🤖 AI Summary
Existing evaluations lack rigorous assessment of large language models’ (LLMs) capability to reason about code dependencies—a critical gap for reliable software synthesis.
Method: We introduce DI-BENCH, the first dependency inference benchmark targeting large-scale, testable open-source repositories—581 projects across Python, C#, Rust, and JavaScript, each with fully configured CI environments. DI-BENCH employs an end-to-end execution pass rate as its primary metric, integrating dual-track evaluation: (i) text-based similarity analysis and (ii) ground-truth feedback from compilation, execution, and test validation. It further features a cross-language, reproducible, and automated dependency resolution pipeline.
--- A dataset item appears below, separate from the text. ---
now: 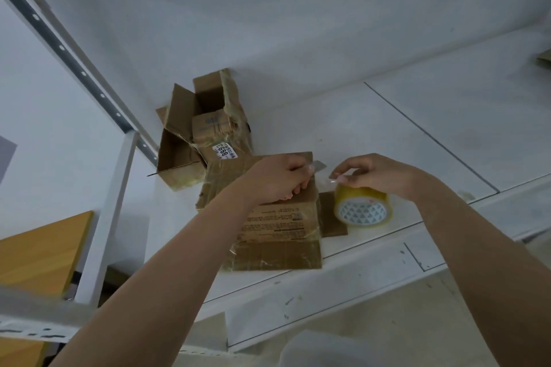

Contribution/Results: Experiments reveal that state-of-the-art LLMs achieve only 42.9% execution pass rate on DI-BENCH, exposing fundamental weaknesses in dependency identification and completion. DI-BENCH thus establishes the first quantitative, diagnosable, and scalable benchmark for evaluating LLMs’ dependency reasoning in software synthesis.
📝 Abstract
Large Language Models have advanced automated software development, however, it remains a challenge to correctly infer dependencies, namely, identifying the internal components and external packages required for a repository to successfully run. Existing studies highlight that dependency-related issues cause over 40% of observed runtime errors on the generated repository. To address this, we introduce DI-BENCH, a large-scale benchmark and evaluation framework specifically designed to assess LLMs' capability on dependency inference. The benchmark features 581 repositories with testing environments across Python, C#, Rust, and JavaScript. Extensive experiments with textual and execution-based metrics reveal that the current best-performing model achieves only a 42.9% execution pass rate, indicating significant room for improvement. DI-BENCH establishes a new viewpoint for evaluating LLM performance on repositories, paving the way for more robust end-to-end software synthesis.